Veo por la ventanilla que el hombre se ha bajado y sigue tosiendo, va agarrándose de las escalerillas. Lo espera una mujer vestida de blanco que lo toma por sus abrazos y lo ayuda a caminar.

—Mira, Antonio, aquella casa de la cual sale humo de la chimenea. Es posible que la familia esté junta, cenando y tomando un chocolate suizo caliente. Todos juntos, como nosotros hacíamos hace tantos años. Pero llegó la realidad, y los hijos se fueron lejos, ya casi ni los vemos. Solo la nostalgia y los recuerdos nos acompañan.

—Sí, la veo, la casa y el humo saliendo por la chimenea —responde.

Antonio acaricia mis cabellos plateados por el tiempo y mi rostro arrugado por la vida.

Ya el reloj marca las 4, me bajo en la próxima estación.

El paisaje trae espejismos que solo yo veo, las grandes cumbres desfilan frente a mí como soldados de batallas perdidas. El sol ya casi no se ve, las nubes grises van cubriendo el ambiente dejando caer la oscuridad de la noche.

Siento frío, me apego un poco más a Antonio. Él me abraza y me dice que pronto llegaremos.

El dolor ha aparecido nuevamente, es sanguinario, no perdona. Es un verdugo que ataca sin avisar. Le gusta divertirse con mi pena, le gusta danzar con mis angustias, le gusta mofarse de mi esperanza, es como un inquisidor esperando colgarme por mis pecados.

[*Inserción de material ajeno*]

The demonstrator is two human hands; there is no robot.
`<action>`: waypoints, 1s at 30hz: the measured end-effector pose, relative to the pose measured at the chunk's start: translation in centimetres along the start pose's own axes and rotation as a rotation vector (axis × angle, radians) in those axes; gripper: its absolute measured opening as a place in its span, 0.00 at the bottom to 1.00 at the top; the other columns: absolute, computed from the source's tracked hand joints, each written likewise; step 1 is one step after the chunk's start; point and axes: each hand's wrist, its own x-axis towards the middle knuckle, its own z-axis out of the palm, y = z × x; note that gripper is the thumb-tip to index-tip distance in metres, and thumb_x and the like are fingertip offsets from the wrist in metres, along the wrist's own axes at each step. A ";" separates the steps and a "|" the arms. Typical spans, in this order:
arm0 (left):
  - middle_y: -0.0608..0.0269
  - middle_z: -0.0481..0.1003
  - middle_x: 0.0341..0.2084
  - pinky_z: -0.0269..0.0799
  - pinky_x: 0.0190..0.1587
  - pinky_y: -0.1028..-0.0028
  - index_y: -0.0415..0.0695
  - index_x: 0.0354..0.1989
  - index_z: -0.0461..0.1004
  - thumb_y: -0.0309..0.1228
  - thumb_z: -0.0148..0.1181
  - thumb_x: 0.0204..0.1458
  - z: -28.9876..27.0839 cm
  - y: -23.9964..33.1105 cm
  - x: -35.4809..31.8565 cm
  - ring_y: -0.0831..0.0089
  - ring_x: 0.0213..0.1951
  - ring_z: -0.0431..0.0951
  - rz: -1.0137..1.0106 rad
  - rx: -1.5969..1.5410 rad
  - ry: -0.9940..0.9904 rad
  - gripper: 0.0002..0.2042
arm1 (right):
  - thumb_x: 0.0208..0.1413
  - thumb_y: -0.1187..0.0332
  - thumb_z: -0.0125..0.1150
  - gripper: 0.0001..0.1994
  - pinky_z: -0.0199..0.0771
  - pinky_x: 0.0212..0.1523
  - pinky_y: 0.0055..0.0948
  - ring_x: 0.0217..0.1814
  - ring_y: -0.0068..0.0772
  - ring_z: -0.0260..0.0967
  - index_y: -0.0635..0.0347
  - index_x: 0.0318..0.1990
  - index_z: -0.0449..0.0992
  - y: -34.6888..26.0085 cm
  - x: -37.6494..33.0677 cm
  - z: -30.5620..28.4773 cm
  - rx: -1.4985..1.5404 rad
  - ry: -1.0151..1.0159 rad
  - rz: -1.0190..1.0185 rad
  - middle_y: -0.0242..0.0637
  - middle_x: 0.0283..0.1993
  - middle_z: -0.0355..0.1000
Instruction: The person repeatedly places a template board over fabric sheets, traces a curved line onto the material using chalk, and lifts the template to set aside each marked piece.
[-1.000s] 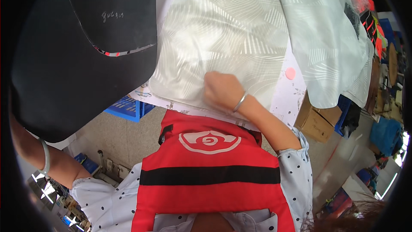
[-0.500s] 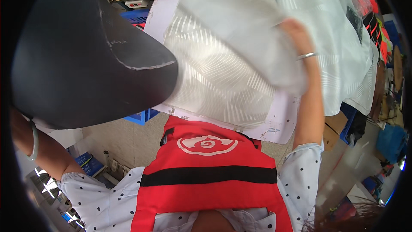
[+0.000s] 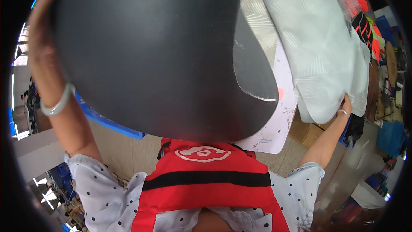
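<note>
A large dark grey flexible sheet, curved with a rounded lower end, fills the middle of the view. My left hand grips its left edge, with the fingers partly hidden. One corner of the sheet folds back on the right, showing a lighter rim line. On the right lies a pale whitish sheet with a faint line pattern, on top of other pale sheets. My right hand pinches its lower right edge; the fingertips are small and partly covered. Behind the dark sheet, a cream patterned sheet shows in part.
Under the sheets is a pale lilac board with a scuffed edge. A blue crate shows below the dark sheet, and a cardboard box stands under the right side. Orange and black pieces lie at the far right.
My left hand has brought the dark sheet rightward over the board, covering most of the cream sheet. My right hand has carried the pale sheet right, onto the pile there.
</note>
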 end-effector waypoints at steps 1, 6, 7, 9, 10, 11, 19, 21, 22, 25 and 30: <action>0.59 0.76 0.50 0.63 0.59 0.78 0.39 0.54 0.73 0.38 0.65 0.51 0.7 -1.7 0.1 0.74 0.53 0.74 -0.070 -0.027 -0.001 0.23 | 0.60 0.61 0.55 0.22 0.71 0.50 0.31 0.50 0.36 0.72 0.71 0.54 0.71 0.3 1.0 -0.5 -0.165 -0.036 -0.043 0.45 0.50 0.74; 0.62 0.74 0.50 0.69 0.53 0.76 0.40 0.60 0.66 0.42 0.62 0.55 3.9 -14.8 -3.3 0.74 0.49 0.75 -0.500 -0.225 -0.459 0.28 | 0.59 0.60 0.59 0.19 0.72 0.46 0.30 0.45 0.34 0.72 0.69 0.49 0.73 1.1 0.1 -1.1 -0.143 -0.041 -0.099 0.41 0.45 0.75; 0.63 0.74 0.50 0.69 0.53 0.76 0.40 0.61 0.66 0.41 0.60 0.56 4.0 -17.3 -4.0 0.75 0.49 0.74 -0.637 -0.183 -0.408 0.26 | 0.59 0.60 0.59 0.19 0.72 0.46 0.30 0.45 0.34 0.72 0.69 0.49 0.73 0.9 -0.7 -0.6 -0.153 0.003 -0.141 0.41 0.45 0.75; 0.65 0.74 0.50 0.67 0.54 0.76 0.41 0.61 0.65 0.39 0.59 0.58 4.2 -21.9 -5.8 0.75 0.50 0.74 -0.690 -0.226 -0.429 0.25 | 0.60 0.60 0.58 0.15 0.73 0.40 0.28 0.39 0.30 0.72 0.64 0.43 0.75 0.2 -2.3 0.3 -0.113 -0.057 -0.074 0.36 0.39 0.75; 0.64 0.74 0.50 0.67 0.54 0.75 0.41 0.60 0.67 0.38 0.59 0.58 4.2 -23.9 -6.5 0.75 0.50 0.74 -0.734 -0.221 -0.444 0.24 | 0.58 0.57 0.60 0.13 0.69 0.32 0.26 0.31 0.26 0.69 0.59 0.38 0.75 0.0 -3.0 0.9 -0.114 -0.085 -0.113 0.30 0.33 0.73; 0.63 0.75 0.49 0.68 0.53 0.75 0.40 0.58 0.68 0.37 0.59 0.58 4.2 -25.6 -7.4 0.74 0.48 0.74 -0.724 -0.188 -0.419 0.22 | 0.57 0.55 0.62 0.14 0.68 0.30 0.26 0.30 0.25 0.67 0.58 0.38 0.75 -0.1 -3.7 1.4 -0.215 -0.072 -0.088 0.29 0.31 0.72; 0.63 0.75 0.47 0.71 0.48 0.74 0.40 0.57 0.69 0.36 0.58 0.58 2.9 -31.4 -11.1 0.72 0.47 0.76 -0.837 -0.229 -0.422 0.21 | 0.53 0.55 0.67 0.14 0.57 0.23 0.19 0.21 0.15 0.58 0.51 0.25 0.74 -0.6 -6.9 2.8 -0.102 0.045 -0.334 0.19 0.20 0.64; 0.62 0.74 0.49 0.70 0.49 0.74 0.41 0.59 0.67 0.35 0.58 0.58 3.0 -31.3 -11.1 0.71 0.48 0.75 -0.847 -0.223 -0.393 0.22 | 0.56 0.56 0.65 0.16 0.58 0.20 0.21 0.18 0.16 0.58 0.57 0.24 0.73 -0.7 -6.9 2.9 -0.222 0.046 -0.507 0.22 0.19 0.65; 0.62 0.74 0.49 0.70 0.49 0.74 0.41 0.59 0.67 0.35 0.58 0.58 3.2 -31.2 -11.1 0.71 0.48 0.75 -0.853 -0.217 -0.409 0.22 | 0.56 0.56 0.65 0.16 0.58 0.20 0.21 0.18 0.16 0.58 0.57 0.24 0.73 -0.7 -6.7 2.9 -0.215 0.112 -0.510 0.22 0.19 0.65; 0.61 0.74 0.50 0.70 0.51 0.73 0.41 0.62 0.64 0.34 0.59 0.57 4.0 -31.0 -11.3 0.71 0.49 0.74 -0.845 -0.238 -0.377 0.25 | 0.58 0.56 0.62 0.16 0.69 0.31 0.23 0.27 0.22 0.68 0.63 0.33 0.78 -0.5 -5.8 2.2 -0.389 0.089 -0.490 0.30 0.26 0.74; 0.54 0.74 0.50 0.72 0.49 0.75 0.41 0.66 0.58 0.25 0.59 0.56 4.3 -30.8 -12.0 0.70 0.47 0.77 -0.693 -0.167 -0.250 0.29 | 0.62 0.64 0.53 0.17 0.69 0.56 0.34 0.54 0.41 0.72 0.73 0.49 0.74 -1.5 -9.4 1.3 -0.497 0.505 -0.688 0.54 0.50 0.74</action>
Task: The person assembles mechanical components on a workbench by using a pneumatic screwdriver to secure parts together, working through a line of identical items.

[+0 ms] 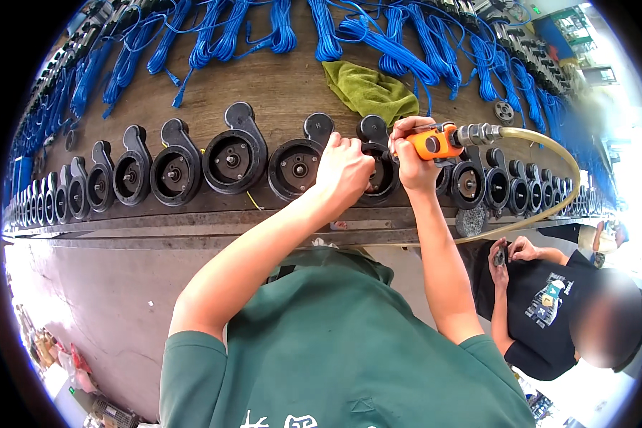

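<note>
My right hand [415,170] is wrapped round an orange air tool [436,143], with a metal fitting and a clear yellowish hose [574,160] at its right end. My left hand [346,171] is closed, its fingers curled in at a round black housing [382,180] with a small upper lobe. What those fingers hold, if anything, is hidden. Between my hands shows part of that housing's dark inside. Just left of my left hand stands a similar black housing [284,170], open at the front with a metal shaft in its middle.
Similar housings [232,158] line the bench's front edge [157,227] both ways. Bundled blue cables [282,28] hang along the back. A green cloth [371,89] lies behind my hands. The hose loops right, near a seated co-worker [549,299] handling a small dark part.
</note>
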A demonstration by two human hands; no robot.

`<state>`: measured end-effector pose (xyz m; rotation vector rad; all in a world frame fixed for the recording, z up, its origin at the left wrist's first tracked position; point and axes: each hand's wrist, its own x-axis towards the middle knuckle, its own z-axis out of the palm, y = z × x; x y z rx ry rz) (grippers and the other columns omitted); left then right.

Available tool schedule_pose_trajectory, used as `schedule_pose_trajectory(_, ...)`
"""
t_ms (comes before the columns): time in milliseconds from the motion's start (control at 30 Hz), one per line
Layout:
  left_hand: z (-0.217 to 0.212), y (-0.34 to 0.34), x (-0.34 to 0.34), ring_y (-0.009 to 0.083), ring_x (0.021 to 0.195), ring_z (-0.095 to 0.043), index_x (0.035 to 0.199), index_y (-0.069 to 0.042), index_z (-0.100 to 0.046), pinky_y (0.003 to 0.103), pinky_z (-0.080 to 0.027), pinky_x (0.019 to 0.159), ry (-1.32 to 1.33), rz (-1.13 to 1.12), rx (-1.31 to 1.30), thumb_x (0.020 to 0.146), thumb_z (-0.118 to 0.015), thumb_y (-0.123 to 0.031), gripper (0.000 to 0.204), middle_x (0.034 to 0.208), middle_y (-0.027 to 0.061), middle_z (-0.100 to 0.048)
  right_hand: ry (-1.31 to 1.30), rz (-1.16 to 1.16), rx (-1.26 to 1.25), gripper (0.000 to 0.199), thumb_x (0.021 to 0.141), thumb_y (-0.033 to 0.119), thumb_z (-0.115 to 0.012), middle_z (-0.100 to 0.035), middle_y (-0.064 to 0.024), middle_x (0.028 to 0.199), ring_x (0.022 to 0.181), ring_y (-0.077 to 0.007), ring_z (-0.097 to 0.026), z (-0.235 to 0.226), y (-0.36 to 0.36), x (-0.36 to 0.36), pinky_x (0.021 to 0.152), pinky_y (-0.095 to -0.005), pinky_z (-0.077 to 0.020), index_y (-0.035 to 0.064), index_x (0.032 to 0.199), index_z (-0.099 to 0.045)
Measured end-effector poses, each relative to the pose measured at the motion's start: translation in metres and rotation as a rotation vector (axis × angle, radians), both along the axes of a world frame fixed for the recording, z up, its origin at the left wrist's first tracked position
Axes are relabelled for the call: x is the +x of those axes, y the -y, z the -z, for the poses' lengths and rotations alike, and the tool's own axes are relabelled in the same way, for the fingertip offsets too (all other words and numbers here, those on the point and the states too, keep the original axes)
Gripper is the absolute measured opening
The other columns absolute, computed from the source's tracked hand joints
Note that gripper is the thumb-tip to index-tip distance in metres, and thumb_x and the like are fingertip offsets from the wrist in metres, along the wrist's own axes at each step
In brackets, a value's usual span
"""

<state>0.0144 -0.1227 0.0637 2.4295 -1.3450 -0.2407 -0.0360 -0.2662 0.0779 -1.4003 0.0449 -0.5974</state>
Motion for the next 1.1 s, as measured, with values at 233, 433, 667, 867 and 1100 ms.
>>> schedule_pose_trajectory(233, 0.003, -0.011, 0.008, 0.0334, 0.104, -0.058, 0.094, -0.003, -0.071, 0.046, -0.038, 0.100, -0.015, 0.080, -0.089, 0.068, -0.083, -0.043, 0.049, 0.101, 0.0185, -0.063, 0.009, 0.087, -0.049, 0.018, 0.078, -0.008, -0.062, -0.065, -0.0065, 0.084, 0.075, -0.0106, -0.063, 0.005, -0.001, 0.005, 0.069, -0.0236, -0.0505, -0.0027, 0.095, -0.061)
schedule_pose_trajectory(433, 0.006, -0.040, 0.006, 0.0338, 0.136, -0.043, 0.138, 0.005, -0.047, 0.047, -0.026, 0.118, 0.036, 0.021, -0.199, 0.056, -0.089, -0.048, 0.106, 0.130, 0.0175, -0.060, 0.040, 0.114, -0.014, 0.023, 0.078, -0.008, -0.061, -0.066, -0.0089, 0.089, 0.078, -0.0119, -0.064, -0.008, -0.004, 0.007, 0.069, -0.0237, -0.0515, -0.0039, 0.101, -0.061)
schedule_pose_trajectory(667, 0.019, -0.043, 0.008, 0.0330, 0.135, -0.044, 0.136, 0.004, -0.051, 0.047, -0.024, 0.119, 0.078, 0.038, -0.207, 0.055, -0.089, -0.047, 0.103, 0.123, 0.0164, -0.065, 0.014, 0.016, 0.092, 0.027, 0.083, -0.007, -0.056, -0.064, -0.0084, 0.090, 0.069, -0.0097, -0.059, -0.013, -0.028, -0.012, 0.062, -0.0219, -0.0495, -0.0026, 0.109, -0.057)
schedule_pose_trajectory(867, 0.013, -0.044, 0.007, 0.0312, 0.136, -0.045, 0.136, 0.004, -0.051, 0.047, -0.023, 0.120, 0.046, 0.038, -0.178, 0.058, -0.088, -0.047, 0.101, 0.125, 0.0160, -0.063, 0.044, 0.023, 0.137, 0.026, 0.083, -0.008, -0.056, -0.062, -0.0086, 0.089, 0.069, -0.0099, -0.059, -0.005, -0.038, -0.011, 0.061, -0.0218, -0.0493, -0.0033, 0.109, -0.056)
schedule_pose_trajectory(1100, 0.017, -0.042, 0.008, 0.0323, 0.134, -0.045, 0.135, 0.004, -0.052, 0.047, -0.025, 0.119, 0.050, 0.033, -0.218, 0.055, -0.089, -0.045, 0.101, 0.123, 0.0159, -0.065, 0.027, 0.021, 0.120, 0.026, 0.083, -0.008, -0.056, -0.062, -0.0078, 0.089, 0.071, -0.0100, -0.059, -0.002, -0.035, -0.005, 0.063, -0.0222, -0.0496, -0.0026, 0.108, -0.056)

Antonio trata de aliviar mi dolor, él sabe que solo con amor no se puede.

—Hay que seguir intentándolo, vieja —me dice angustiado

—No más, Antonio, no más, es hora de enfrentar con valentía el día de mi destino final.

El tren hace sonar su sirena y la escucho en lo profundo de mi alma mientras me retuerzo del dolor, mordiendo mis labios y sosteniendo mis lágrimas, aferrada a los abrazos de Antonio.

Hay gente a mi alrededor que me mira. Lloro sin parar, tengo miedo. Le pido a Antonio:

—Llamemos a los chicos.

El reloj marca las 4:30 de la tarde. El tren sigue su marcha, penetra en un túnel oscuro, no se ve nada. Solo oscuridad.

Escucho un último silbido del tren mientras circula por el túnel. La gente se para, algunos corren, no sé cuál es el apuro que llevan, si supieran que no le van a añadir más tiempo a la vida y que el tren arribará a la misma hora programada, ni un minuto antes ni un minuto después…

—Antonio, hemos llegado, es hora de partir —le digo mientras aprisiono sus manos y escucho el silbido del tren golpear las paredes del túnel.

Son las 5 de la tarde. Llegamos a la última estación. No me acuerdo de nada más.